The chief risk officer is likely becoming a hot commodity in the wake of the coronavirus pandemic as many businesses face a wide range of threats to their operations and their workforces.
The many facets of the Covid-19 fallout are putting CROs on the front lines, working with executives and boards of directors to respond to these challenges. Companies are expected to lean more heavily on their risk officers for the foreseeable future to account for new and heightened dangers.
The pandemic has increased financial risk for a large swath of corporate America, increasing CROs’ existing work. But it’s also introduced issues that traditionally fell outside the purview of risk officers, who generally have focused on company finances.

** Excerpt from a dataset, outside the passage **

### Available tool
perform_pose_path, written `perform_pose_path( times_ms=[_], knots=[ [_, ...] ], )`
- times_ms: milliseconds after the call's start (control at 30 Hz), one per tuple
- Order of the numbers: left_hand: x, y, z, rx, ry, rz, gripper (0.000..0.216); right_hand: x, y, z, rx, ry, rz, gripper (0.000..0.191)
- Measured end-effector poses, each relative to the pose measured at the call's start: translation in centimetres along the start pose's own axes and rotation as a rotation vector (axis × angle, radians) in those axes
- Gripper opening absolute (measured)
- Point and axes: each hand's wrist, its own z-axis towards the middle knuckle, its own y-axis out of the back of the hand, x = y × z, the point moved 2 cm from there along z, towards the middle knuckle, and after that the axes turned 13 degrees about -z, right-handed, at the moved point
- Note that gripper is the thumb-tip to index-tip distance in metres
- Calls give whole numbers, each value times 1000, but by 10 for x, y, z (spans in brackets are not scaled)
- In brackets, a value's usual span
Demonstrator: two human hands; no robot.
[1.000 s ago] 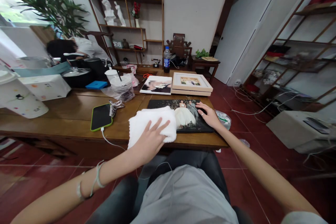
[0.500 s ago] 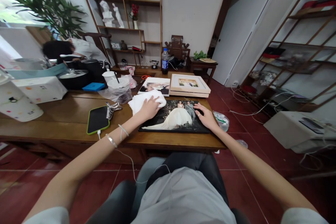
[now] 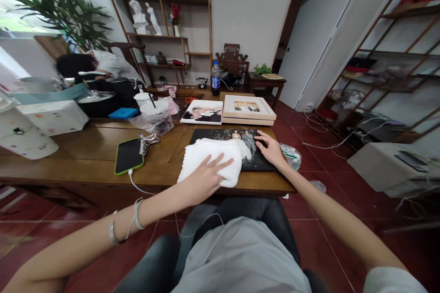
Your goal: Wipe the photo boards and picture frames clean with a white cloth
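Note:
A dark photo print [image 3: 256, 155] of a couple lies flat at the near edge of the wooden table [image 3: 85, 146]. A white towel [image 3: 209, 155] covers its left and near part. My left hand [image 3: 204, 178] lies on the towel with fingers spread flat, pressing it down. My right hand [image 3: 271, 149] rests on the print's right edge, fingers stretched out on the surface.
Behind the print lie another photo [image 3: 202, 112] and stacked light wooden frames [image 3: 248, 110]. A green-cased phone [image 3: 129, 155] on a cable, a hair clip [image 3: 147, 141], bagged cups [image 3: 155, 116] and boxes sit left. A person bends over pots at far left. Shelves stand right.
My left hand has pulled the towel from the print's far left corner back towards me over its near left part. My right hand has stayed on the right edge.

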Motion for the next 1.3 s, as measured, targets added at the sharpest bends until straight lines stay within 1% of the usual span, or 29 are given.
perform_pose_path(
  times_ms=[200, 300, 367, 433, 633, 700, 733, 800, 867, 1067, 1167, 1233, 1300],
  knots=[
    [17, 3, 5, 3, 24, -58, 27, -8, -4, 1, -20, 11, 109, 27],
    [24, 6, 9, -7, 30, -85, 31, -2, -2, 1, -3, 41, 120, 26],
    [34, 9, 16, -20, 43, -87, 30, 4, 1, 0, 21, 58, 89, 26],
    [49, 11, 26, -37, 80, -70, 29, 9, 3, 0, 51, 72, 68, 27],
    [112, 11, 61, -115, 202, -9, 36, 8, 2, 1, 100, 106, 69, 29],
    [124, 10, 67, -134, 215, -23, 38, 6, 1, 2, 98, 97, 65, 30],
    [125, 9, 68, -137, 212, -30, 38, 6, 1, 2, 93, 90, 65, 30],
    [120, 7, 66, -128, 183, -37, 36, 4, 1, 2, 79, 82, 72, 31],
    [105, 6, 60, -101, 133, -43, 33, 3, 1, 2, 69, 79, 83, 31],
    [33, 2, 25, -45, 21, -64, 29, 1, 0, 3, 79, 41, 85, 31],
    [4, 1, 10, -11, -48, -44, 25, 1, 0, 3, 74, 44, 75, 31],
    [-6, 1, 5, 14, -75, -37, 23, 1, 0, 3, 75, 48, 71, 30],
    [-8, 3, 5, 16, -82, -49, 24, 2, -1, 2, 78, 55, 71, 29]
  ],
)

Covid-19 has served as a “springboard to thinking more about operative risks,” said Morgan Davies, managing director for financial solutions at Alliance Risk Group, a consultancy for energy and financial companies. “Historically the focus has been on market and credit risks, but now you’ve got all of these safety issues to consider.”
New considerations include cybersecurity risks stemming from increased and prolonged telework. CROs also may need to address safety issues resulting from workers’ return to offices and their use of transit systems.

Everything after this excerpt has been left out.